Assignment:
In the records below, find the line that contains "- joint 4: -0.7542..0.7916" and the line that contains "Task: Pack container", then retype exactly those two lines and every line between them.

Exercise inputs:
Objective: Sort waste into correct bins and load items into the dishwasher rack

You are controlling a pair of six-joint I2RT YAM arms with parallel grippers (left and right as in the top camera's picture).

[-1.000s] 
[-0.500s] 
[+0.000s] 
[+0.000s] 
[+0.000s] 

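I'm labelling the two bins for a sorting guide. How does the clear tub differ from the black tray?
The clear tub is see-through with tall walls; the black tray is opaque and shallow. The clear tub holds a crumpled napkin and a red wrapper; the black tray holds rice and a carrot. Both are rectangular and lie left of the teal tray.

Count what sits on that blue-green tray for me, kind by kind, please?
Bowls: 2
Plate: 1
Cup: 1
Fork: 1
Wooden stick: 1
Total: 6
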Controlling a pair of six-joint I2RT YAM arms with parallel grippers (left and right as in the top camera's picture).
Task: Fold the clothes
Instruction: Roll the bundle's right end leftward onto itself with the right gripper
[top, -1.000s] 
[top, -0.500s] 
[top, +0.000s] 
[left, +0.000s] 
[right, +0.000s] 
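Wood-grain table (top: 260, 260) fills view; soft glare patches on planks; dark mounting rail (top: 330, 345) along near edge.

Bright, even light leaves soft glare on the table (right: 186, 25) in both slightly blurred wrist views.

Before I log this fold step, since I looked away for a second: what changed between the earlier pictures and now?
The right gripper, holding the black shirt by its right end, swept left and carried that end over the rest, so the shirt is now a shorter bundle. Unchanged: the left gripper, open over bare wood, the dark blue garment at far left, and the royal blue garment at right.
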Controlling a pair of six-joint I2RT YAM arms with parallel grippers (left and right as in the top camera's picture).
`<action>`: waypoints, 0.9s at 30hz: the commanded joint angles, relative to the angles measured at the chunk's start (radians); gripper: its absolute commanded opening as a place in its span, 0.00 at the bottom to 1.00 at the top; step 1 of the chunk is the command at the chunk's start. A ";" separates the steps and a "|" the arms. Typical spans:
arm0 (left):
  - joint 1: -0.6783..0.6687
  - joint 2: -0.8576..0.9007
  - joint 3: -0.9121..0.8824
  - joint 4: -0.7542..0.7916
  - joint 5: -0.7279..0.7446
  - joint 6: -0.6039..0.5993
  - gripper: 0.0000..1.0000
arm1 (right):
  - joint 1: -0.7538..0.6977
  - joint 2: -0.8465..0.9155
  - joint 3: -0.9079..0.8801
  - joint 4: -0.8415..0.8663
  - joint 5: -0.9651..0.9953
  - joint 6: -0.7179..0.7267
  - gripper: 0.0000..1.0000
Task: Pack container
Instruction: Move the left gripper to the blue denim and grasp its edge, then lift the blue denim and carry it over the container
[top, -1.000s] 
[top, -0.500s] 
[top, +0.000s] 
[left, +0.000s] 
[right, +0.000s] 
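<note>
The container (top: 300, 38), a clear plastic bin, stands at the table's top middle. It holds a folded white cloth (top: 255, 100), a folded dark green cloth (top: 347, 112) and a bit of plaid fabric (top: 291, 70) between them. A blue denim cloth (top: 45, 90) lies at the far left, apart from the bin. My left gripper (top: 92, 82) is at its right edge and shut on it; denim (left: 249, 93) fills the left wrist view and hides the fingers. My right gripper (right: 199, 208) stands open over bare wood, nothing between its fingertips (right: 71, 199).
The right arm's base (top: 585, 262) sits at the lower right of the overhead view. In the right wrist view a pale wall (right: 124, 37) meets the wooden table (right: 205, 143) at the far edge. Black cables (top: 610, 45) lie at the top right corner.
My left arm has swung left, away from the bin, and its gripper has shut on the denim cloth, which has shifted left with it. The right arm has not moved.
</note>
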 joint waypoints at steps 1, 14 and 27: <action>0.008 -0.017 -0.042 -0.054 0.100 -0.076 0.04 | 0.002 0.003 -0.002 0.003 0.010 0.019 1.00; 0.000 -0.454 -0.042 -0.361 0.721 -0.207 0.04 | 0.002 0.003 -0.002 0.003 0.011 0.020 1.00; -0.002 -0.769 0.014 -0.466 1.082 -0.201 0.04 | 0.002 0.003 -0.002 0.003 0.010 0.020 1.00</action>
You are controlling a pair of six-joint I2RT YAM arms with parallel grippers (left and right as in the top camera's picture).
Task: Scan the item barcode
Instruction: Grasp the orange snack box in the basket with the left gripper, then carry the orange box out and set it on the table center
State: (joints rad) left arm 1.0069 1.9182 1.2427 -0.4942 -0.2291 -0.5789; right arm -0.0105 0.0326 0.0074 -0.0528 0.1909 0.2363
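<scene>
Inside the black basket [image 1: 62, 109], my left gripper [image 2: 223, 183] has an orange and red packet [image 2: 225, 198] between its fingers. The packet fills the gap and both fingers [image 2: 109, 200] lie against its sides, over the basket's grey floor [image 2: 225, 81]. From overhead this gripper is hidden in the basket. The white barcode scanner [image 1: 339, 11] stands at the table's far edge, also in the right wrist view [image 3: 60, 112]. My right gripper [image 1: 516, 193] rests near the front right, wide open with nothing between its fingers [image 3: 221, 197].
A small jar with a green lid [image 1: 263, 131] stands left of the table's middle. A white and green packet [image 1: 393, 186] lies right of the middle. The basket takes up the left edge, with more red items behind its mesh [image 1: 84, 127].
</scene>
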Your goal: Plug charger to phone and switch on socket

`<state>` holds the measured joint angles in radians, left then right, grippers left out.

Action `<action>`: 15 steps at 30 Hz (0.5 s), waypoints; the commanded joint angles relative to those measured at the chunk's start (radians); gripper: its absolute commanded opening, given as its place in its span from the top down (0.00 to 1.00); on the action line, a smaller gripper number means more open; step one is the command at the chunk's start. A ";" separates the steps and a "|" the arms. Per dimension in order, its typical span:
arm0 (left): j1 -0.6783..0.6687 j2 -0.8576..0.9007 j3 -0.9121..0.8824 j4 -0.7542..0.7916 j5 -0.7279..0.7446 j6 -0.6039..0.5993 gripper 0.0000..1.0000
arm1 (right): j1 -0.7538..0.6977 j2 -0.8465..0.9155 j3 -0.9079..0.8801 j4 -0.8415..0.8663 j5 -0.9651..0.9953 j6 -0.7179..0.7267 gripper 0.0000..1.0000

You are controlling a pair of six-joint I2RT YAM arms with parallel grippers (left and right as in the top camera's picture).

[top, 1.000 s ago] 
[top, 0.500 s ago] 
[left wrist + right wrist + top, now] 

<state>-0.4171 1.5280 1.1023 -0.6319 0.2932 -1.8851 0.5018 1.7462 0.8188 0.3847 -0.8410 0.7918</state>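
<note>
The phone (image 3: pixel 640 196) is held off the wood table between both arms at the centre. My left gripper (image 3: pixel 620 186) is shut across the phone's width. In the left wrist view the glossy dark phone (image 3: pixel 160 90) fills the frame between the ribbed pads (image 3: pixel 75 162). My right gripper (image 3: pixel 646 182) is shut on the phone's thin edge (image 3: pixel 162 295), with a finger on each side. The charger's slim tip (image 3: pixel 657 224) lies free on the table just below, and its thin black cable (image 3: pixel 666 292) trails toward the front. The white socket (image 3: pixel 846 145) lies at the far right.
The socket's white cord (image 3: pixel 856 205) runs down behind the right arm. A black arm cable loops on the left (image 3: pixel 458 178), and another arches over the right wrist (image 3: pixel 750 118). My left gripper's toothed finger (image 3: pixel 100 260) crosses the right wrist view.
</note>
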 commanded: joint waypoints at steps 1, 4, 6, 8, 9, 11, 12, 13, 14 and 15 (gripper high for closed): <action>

Exercise result:
  - joint 4: -0.7542..0.7916
  - joint 5: -0.7279..0.7446
  - joint 6: -0.6039..0.5993
  - gripper: 0.0000..1.0000
arm1 (right):
  - joint 1: -0.7538..0.6977
  - joint 2: -0.8465..0.9155
  - joint 3: -0.9079..0.8801
  - joint 4: -0.8415..0.8663
  - joint 5: -0.9651..0.9953
  - joint 6: -0.7179..0.7267
  - gripper: 0.0000..1.0000
Task: Pack container

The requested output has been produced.